Deep-CCA: Developing a Deep Multi-view Learning Algorithm for Aggregating Multi-modal Patient Data (DSI-SRP)
This DSI-SRP fellowship funded funded Jiaxin (Nicole) He to work in the laboratory of Professor Yuankai Huo in the Department of Electrical Engineering and Computer Science during the summer of 2021. Nicole is a junior with majors in Computer Science and Mathematics.

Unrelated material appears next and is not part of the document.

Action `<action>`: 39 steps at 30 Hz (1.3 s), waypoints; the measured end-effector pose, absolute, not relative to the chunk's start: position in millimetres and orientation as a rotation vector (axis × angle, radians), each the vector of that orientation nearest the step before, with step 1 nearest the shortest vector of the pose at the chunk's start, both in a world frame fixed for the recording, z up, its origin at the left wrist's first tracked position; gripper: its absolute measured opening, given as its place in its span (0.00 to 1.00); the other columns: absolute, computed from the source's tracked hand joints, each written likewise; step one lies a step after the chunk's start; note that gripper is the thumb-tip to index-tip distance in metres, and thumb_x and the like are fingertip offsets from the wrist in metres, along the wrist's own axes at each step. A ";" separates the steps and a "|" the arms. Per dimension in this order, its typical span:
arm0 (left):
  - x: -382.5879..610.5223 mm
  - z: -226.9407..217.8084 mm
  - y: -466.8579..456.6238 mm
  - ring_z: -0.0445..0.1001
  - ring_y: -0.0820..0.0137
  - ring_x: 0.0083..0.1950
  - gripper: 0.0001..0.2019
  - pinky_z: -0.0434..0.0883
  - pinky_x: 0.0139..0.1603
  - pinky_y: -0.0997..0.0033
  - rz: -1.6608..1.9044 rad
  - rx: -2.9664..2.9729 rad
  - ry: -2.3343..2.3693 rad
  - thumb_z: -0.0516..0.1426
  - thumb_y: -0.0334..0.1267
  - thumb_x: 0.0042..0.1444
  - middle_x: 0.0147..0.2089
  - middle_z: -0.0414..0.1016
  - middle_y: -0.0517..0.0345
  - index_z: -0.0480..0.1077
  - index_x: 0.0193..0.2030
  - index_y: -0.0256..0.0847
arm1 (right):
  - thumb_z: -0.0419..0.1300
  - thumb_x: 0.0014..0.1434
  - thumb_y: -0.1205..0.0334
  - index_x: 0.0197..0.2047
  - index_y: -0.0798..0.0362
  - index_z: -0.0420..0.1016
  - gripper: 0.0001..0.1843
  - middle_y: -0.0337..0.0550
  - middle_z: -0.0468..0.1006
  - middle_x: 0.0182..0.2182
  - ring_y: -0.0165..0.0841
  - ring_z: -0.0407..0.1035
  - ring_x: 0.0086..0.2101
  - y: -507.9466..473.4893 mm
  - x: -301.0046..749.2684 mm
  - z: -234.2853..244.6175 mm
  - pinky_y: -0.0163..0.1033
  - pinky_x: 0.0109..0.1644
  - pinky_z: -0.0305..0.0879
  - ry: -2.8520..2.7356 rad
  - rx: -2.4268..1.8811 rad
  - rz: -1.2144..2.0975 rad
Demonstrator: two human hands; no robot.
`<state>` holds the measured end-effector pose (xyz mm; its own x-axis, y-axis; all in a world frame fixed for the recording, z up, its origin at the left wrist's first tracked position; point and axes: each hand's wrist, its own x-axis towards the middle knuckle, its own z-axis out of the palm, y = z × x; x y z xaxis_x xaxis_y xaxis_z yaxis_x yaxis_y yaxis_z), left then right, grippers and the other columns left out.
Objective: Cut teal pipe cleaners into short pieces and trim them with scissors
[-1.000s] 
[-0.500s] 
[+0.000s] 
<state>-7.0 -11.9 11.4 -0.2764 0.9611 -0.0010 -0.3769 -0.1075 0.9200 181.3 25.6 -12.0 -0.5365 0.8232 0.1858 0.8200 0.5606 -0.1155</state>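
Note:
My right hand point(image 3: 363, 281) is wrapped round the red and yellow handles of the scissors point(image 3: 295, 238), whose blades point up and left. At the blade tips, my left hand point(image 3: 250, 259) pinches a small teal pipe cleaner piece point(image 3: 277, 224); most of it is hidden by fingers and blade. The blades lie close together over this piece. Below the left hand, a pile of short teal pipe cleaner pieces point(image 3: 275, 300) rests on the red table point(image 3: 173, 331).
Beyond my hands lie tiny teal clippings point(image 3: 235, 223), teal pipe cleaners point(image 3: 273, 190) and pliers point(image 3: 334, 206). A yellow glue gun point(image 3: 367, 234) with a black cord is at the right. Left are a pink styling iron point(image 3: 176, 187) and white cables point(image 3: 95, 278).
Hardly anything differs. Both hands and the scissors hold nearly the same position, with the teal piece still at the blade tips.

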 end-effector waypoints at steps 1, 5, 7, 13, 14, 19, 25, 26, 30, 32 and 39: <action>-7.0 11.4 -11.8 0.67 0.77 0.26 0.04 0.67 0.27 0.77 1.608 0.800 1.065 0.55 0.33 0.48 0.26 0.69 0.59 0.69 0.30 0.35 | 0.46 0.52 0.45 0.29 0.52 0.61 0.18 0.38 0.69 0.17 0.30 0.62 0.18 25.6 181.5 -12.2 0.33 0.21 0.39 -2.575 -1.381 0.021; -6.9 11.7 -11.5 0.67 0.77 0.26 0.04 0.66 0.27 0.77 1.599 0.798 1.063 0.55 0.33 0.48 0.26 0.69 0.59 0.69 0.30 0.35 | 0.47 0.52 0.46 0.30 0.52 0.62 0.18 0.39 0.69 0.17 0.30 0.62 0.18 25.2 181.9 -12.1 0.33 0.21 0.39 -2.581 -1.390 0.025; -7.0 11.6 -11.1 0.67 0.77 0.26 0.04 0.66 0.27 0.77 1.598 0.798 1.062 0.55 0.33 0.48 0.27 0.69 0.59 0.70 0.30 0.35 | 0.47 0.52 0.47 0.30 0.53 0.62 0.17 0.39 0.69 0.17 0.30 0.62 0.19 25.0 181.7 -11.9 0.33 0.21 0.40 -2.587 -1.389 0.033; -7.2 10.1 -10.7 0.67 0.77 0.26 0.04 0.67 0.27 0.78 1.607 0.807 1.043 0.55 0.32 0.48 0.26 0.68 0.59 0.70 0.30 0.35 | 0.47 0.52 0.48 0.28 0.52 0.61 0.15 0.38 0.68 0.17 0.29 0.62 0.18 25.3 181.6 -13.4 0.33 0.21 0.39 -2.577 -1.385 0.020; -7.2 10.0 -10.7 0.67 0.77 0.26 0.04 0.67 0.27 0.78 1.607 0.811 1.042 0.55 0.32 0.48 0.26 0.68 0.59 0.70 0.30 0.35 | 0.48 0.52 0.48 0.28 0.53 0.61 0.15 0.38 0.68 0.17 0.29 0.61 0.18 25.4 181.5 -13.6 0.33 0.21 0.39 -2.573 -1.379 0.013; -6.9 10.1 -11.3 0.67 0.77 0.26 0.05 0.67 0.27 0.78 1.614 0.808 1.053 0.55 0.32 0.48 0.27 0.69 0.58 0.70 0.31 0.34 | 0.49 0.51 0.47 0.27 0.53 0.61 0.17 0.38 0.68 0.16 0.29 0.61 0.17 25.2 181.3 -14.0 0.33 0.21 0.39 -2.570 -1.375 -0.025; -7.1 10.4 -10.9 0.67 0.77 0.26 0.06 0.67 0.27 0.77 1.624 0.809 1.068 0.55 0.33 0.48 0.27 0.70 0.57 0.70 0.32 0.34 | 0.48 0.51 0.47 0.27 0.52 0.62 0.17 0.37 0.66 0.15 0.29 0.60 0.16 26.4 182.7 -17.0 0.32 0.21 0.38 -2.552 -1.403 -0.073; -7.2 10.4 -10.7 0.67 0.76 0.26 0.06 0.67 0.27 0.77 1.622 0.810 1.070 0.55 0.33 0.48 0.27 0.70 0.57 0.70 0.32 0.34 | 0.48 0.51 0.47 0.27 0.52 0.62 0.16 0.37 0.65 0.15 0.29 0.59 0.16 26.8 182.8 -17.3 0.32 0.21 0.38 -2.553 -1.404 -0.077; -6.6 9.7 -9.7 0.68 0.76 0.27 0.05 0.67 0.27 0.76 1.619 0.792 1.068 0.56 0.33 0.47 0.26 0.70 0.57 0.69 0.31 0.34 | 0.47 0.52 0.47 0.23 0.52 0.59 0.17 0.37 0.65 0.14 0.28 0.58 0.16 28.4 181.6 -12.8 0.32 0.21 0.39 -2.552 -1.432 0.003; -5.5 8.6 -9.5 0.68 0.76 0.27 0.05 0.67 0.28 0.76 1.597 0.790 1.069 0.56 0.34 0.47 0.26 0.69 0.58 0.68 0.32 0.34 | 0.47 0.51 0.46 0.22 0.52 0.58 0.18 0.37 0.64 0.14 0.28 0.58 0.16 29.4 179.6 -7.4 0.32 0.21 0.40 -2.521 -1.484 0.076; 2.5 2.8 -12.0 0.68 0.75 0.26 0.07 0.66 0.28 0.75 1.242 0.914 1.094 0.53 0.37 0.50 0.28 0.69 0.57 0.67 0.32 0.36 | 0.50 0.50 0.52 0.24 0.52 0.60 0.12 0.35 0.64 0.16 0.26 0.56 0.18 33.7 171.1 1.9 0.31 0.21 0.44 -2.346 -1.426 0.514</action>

The project funded by this fellowship aimed to apply canonical correlation analysis (CCA) for cancer’s survival prediction and explore the differences between different extensions of CCA in this application. In this project, Nicole and Professor Huo used a multi-modal cancer dataset processed by the paper “Pathomic Fusion: An Integrated Framework for Fusing Histopathology and Genomic Features for Cancer Diagnosis and Prognosis” published in IEEE in 2020. The dataset is composed of three views: the qualitative information from histology processed by convolutional neural network(CNN) and graph convolutional network(GCN) respectively and quantitative information from genomic data. Though our dataset does not have very high dimension, survival prediction task from high-dimensional genomic data is often preceded by a dimension reduction step, like principal component analysis (PCA). Here is when CCA comes into play because for multi-modal data CCA can generate more meaningful lower-dimensional features. CCA is a technique used to identify and measure the associations among two sets of variables, which has the form:
Ui = a1(predictor1) + a2(predictor2) + … + an(predictorn) and
Vi = b1(outcome1) + b2(outcome2) + … + bm(outcomem)
Nicole and Professor Huo firstly ran CCA between each view and the outcome variables and found that histology information from GCN has lower correlation score. They chose to run CCA again between histology information from CCN and genomic data for dimension reduction. Nicole and Professor Huo kept six dimensions which have largest weights (largest a’s and b’s) in each set of variables. They then ran cox regression to calculate concordance index on new lower-dimensional dataset. They did this for 15 different train and test splits and get the average concordance index. The concordance indices are around 0.75 to 0.80. Therefore, except sparse CCA, all other extensions of CCA improved the performance of survival prediction task.
In addition to receiving support through a DSI-SRP fellowship, this project was supported and facilitated by the DSI Data Science Team through their regular summer workshops and demo sessions.